Does the description disclose side effects, auth requirements, rate limits, or destructive behavior?

No annotations are present, so the description must carry the full burden. It states the tool returns a trace and summary but does not disclose if it is read-only, performance implications, error handling, or side effects. This is a significant gap for a tool with no annotation support.

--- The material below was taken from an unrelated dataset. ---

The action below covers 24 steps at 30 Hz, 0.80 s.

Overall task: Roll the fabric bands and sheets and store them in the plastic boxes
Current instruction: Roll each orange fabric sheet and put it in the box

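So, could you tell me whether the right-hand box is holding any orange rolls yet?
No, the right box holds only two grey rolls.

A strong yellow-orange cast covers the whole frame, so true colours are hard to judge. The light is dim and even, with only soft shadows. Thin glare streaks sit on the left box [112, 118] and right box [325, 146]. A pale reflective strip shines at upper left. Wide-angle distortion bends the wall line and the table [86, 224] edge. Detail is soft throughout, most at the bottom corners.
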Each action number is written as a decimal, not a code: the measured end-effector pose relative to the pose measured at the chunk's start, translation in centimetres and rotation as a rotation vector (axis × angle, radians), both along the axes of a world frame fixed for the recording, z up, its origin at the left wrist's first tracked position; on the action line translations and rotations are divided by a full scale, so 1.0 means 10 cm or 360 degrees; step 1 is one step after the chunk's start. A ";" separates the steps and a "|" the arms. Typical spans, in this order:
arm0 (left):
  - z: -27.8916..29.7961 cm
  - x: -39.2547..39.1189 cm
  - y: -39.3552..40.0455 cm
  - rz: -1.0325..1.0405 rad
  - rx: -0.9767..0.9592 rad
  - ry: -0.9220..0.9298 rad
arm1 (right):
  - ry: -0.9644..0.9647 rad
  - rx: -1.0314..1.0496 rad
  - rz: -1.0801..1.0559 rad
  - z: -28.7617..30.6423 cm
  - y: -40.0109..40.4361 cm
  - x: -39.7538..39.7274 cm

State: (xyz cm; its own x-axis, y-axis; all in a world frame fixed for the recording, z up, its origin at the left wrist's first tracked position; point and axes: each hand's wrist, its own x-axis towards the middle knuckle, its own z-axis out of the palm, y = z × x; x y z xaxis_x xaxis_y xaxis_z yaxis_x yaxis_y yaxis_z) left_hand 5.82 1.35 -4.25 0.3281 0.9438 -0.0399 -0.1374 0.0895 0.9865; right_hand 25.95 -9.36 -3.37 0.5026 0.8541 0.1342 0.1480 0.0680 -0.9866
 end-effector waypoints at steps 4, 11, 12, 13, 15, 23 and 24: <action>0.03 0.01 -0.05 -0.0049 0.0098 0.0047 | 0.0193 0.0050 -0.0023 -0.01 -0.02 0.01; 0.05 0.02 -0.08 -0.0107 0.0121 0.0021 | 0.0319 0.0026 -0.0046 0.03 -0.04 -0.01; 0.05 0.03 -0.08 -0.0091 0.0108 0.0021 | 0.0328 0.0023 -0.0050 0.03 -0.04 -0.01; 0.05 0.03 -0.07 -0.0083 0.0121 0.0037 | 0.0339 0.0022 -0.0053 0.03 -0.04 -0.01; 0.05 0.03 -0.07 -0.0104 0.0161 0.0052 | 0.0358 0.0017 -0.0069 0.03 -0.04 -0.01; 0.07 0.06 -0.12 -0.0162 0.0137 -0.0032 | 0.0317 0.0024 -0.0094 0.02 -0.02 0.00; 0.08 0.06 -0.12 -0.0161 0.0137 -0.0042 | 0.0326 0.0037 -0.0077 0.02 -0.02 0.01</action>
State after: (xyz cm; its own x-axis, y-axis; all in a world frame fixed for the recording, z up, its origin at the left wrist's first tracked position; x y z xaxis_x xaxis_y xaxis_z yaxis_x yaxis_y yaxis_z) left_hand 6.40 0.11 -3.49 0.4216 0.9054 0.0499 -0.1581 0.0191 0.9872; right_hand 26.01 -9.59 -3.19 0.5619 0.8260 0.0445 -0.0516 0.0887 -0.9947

Agents need to know what a tool does to the world before calling it. Descriptions should go beyond structured annotations to explain consequences.

Conciseness5/5

Is the description appropriately sized, front-loaded, and free of redundancy?

The description is two sentences long, highly concise, and front-loaded with the core purpose. Every sentence adds value with no wasted words.

Shorter descriptions cost fewer tokens and are easier for agents to parse. Every sentence should earn its place.

Completeness3/5

Given the tool's complexity, does the description cover enough for an agent to succeed on first attempt?

The tool has 8 parameters but no output schema. The description does not detail the return format beyond 'structured trace plus summary', leaving agents to guess the exact fields. Common usage patterns (e.g., source vs paths) are not highlighted in the description, though the schema covers them.

Complex tools with many parameters or behaviors need more documentation. Simple tools need less. This dimension scales expectations accordingly.

Parameters3/5

Does the description clarify parameter syntax, constraints, interactions, or defaults beyond what the schema provides?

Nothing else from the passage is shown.